Toulouse est une ville de musique baroque ?
C’est une ville où la musique baroque est assez présente. Pour une raison historique, car le premier département de musique ancienne a été créé à Toulouse. Puis il a été intégré au conservatoire. Il y a aussi l’ensemble des Sacqueboutiers qui joue avec des instruments du XVIIème siècle et qui représente le baroque à Toulouse.
Le concept de ces cantates est de réviser avec tous les musiciens seulement 1h30 avant la représentation, et devant le public. C’est un moyen de se challenger ?

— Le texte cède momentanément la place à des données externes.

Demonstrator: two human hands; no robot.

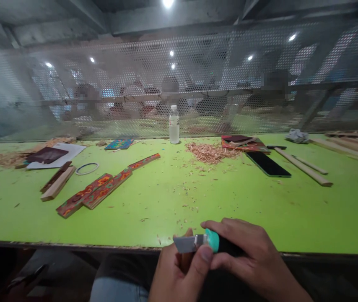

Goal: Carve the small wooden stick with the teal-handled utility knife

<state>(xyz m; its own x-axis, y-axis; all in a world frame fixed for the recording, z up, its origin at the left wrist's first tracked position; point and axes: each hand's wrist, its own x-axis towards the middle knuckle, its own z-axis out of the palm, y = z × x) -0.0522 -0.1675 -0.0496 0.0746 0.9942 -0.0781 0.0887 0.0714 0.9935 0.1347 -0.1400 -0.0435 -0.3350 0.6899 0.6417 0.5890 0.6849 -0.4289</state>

Ce ne sont pas des œuvres de concert mais de liturgie, donc ça ne passe pas bien en véritable concert. Les musiciens sont en tenues de ville, il n’y a pas de rémunération et les entrées sont libres, c’est très authentique. On répète 1h30 avant la cantate pour travailler et montrer la composition de Bach, le processus d’un orchestre et d’un chœur au public. Le retour qu’on me fait souvent c’est que le public a l’impression de voir les pièces d’un puzzle qui s’assemblent. À la fin, on invite le public à chanter comme les choristes à l’époque. Donc il y a une part de risque, d’où le nom « cantate sans filet ». On ne recherche pas la perfection d’un concert, on retrouve la forme d’urgence de l’époque de Bach.
En quoi c’est important que la musique de Bach ou le baroque soient accessible à tous ?
J’ai eu le sentiment en découvrant la musique du baroque d’avoir une grande chance, ça a illuminé ma vie. Je pense avoir une dette et donc je me dois de la rendre accessible à tous, car elle est accessible à tous. Ceux qui pensent le contraire sont juste dans la crainte et les préjugés.
Comment ont été choisis les lieux pour cette 100ème cantate ?
Nous allons commencer par la salle des Illustres. C’est un clin d’œil à la ville de Toulouse qui soutient ce projet. Puis on passe aux Halles de la Cartoucherie, lieu assez inattendu pour un tel évènement. C’est une manière de toucher un autre publique qui ne vient pas forcément pour ça. Puis il y aura l’église du Gesù. Les associations de musiques anciennes y ont leurs bureaux, notamment les Sasqueboutiers et Toulouse Les Orgues. C’est un lieu très souvent fermé donc le public pourra le découvrir. Et on finit donc avec la Halle aux Grains, lieu où on peut accueillir tout ce public, où l’acoustique est bonne.
On ne se lasse jamais des cantates ?
Chaque cantate est un chef-d’œuvre. C’est comme le journal intime d’un homme qui doit justifier son poste de cantor chaque jour. On ne peut pas se lasser de Bach, il peut nourrir une vie.
3 bonnes raisons d’aller à cette 100ème cantate :
Déjà c’est un moment complètement particulier. Mais qui reste détendu, bienveillant, il n’y a rien de snob. C’est un simple moment de partage entre les musiciens et le public. Ensuite, c’est participer à une aventure unique car c’est un projet unique au monde, pour cette interaction avec le public. Enfin c’est une musique absolument géniale, donc on ne peut pas passer à côté.